Problem details
Gather, from the data below, each line in which the word "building" occurs.

[Items from a data source]
====

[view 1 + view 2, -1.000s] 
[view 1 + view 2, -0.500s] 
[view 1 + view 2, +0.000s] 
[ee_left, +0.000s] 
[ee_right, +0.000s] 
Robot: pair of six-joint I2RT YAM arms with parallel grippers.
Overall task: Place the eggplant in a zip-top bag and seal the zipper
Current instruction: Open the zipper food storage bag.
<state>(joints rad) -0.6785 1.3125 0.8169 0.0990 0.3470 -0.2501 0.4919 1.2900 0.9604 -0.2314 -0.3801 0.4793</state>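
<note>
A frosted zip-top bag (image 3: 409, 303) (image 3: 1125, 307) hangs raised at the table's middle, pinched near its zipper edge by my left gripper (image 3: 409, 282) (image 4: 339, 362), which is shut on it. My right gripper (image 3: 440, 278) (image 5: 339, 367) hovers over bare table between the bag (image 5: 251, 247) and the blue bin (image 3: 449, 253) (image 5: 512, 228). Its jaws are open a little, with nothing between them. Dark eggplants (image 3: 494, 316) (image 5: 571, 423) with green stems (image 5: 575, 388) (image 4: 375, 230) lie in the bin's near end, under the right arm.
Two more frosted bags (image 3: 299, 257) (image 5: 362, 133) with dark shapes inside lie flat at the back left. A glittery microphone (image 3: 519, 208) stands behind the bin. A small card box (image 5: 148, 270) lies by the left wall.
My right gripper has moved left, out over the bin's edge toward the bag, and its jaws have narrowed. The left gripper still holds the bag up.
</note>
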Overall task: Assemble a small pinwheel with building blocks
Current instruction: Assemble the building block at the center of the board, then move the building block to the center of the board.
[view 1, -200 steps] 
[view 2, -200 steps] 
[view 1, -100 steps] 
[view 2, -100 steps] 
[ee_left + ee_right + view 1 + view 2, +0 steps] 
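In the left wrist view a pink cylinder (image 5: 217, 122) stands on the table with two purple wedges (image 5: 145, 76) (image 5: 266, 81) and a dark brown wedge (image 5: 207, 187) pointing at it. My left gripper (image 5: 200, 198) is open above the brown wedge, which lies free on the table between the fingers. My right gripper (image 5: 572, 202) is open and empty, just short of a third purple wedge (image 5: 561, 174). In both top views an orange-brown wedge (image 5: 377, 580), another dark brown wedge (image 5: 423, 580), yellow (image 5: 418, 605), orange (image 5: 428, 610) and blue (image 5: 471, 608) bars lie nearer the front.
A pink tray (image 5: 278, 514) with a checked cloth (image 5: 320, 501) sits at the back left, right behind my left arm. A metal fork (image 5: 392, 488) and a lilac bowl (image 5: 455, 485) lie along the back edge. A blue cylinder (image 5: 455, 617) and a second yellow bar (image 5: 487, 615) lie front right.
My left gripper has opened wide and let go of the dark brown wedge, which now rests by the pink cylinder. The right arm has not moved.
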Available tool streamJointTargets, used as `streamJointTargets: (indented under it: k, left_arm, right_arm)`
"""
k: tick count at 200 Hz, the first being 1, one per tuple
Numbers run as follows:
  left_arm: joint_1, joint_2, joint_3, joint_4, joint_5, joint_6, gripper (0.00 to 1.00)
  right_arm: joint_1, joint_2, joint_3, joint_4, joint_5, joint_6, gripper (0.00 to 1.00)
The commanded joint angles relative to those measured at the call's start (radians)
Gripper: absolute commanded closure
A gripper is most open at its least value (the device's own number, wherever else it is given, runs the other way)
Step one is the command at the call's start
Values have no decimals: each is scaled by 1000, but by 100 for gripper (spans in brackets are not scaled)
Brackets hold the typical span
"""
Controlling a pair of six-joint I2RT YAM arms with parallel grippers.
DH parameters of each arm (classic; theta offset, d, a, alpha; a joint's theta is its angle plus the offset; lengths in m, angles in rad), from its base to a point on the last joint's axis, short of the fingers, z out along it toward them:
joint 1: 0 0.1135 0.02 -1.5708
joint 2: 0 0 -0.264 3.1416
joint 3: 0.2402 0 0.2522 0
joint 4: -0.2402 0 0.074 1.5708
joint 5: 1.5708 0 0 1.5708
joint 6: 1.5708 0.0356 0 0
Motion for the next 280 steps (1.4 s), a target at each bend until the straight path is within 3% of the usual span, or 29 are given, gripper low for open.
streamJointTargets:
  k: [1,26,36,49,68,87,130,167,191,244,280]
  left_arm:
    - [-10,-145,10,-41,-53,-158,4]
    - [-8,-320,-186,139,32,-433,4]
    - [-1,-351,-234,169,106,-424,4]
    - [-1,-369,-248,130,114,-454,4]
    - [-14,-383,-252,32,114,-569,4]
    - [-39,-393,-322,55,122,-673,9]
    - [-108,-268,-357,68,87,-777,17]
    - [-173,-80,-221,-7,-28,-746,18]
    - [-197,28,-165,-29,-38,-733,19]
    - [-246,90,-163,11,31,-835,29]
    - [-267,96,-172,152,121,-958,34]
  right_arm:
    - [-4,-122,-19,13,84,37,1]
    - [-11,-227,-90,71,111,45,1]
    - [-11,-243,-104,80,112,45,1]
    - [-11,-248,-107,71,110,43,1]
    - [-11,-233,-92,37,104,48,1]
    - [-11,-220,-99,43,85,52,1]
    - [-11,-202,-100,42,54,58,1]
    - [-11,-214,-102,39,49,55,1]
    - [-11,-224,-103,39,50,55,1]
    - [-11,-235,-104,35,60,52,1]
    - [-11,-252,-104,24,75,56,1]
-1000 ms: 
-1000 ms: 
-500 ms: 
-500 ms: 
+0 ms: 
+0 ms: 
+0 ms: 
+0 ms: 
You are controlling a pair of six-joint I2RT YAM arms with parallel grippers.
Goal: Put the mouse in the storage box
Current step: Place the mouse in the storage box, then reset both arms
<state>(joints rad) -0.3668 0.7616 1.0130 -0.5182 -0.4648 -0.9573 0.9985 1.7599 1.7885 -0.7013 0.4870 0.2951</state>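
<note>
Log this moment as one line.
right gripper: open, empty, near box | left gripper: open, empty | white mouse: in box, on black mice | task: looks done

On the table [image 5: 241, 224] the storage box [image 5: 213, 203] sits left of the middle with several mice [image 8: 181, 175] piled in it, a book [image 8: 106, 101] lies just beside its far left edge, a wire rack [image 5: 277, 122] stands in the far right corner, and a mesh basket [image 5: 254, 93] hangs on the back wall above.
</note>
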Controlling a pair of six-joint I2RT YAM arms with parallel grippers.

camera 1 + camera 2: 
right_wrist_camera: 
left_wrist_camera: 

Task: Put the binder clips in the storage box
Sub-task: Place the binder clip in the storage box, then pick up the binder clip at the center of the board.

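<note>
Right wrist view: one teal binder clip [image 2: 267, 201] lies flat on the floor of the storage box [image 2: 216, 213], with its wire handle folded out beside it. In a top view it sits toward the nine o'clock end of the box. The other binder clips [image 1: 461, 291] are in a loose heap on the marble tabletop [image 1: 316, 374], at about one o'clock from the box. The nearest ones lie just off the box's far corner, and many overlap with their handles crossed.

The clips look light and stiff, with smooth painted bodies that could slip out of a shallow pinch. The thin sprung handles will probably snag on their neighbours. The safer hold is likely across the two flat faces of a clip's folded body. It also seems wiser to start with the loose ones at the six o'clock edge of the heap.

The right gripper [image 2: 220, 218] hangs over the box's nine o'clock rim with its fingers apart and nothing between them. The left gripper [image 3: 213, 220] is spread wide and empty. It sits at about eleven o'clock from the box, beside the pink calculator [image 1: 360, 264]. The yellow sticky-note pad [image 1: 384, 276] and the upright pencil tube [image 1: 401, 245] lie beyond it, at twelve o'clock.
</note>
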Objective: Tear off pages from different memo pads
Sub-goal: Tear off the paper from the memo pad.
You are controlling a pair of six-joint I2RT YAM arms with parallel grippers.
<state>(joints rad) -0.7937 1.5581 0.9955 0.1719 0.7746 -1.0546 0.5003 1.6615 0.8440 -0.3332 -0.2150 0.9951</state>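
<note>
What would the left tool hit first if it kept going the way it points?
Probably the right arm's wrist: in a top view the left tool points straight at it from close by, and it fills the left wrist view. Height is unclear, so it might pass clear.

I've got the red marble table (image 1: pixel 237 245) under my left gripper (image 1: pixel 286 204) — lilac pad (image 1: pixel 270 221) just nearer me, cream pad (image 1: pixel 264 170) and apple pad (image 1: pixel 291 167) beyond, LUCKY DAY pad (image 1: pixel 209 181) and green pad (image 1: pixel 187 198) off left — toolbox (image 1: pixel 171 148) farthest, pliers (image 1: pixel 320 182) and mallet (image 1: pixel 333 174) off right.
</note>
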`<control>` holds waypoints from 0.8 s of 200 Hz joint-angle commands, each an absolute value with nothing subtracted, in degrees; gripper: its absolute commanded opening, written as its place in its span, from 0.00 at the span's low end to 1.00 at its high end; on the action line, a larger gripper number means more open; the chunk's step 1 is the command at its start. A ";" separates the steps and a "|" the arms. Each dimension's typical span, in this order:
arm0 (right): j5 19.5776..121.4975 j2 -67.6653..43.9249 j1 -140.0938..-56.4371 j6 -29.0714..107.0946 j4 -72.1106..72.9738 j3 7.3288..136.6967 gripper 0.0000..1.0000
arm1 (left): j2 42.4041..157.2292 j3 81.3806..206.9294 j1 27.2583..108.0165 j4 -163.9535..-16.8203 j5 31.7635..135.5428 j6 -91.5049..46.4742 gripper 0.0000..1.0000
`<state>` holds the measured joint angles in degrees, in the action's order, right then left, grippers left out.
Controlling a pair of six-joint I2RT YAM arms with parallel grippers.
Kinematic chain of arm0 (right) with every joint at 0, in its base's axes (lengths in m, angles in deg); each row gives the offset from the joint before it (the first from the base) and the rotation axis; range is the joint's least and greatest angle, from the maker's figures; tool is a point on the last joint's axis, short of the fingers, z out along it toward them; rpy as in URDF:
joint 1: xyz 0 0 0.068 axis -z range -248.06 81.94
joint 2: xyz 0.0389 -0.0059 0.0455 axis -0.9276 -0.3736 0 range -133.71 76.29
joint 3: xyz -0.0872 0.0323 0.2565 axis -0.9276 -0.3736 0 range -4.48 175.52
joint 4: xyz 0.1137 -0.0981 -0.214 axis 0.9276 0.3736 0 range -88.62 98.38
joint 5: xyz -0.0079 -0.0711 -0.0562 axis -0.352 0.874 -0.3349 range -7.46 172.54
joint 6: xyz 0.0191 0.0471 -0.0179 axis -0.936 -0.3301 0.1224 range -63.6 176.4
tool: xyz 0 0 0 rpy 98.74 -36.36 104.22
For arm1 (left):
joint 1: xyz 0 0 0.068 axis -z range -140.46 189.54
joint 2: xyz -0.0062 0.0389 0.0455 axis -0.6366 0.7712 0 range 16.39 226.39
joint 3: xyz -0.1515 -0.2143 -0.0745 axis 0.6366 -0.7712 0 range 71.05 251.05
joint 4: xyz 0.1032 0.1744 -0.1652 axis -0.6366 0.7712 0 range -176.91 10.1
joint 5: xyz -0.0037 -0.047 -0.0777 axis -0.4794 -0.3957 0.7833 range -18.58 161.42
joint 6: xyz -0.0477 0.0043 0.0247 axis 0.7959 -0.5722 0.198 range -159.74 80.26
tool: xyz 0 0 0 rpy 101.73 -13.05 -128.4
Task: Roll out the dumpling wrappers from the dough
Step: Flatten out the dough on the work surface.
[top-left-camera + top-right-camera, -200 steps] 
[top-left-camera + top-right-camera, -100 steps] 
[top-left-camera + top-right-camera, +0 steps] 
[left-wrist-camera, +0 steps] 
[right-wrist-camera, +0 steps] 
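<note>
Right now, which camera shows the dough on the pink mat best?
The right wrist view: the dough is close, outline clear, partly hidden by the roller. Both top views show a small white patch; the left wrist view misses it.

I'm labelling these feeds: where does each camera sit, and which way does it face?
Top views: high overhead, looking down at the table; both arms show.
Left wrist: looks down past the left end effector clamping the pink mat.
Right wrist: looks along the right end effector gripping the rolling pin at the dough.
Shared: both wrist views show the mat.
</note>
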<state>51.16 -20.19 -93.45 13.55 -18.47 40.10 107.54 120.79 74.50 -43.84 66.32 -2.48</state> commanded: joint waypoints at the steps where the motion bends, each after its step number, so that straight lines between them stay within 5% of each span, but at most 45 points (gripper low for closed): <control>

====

Solution to this exercise
Overall task: Assemble a small pinwheel with building blocks
Current instruction: Assemble the building block at the center of the board, then move the building block to the center of the board.

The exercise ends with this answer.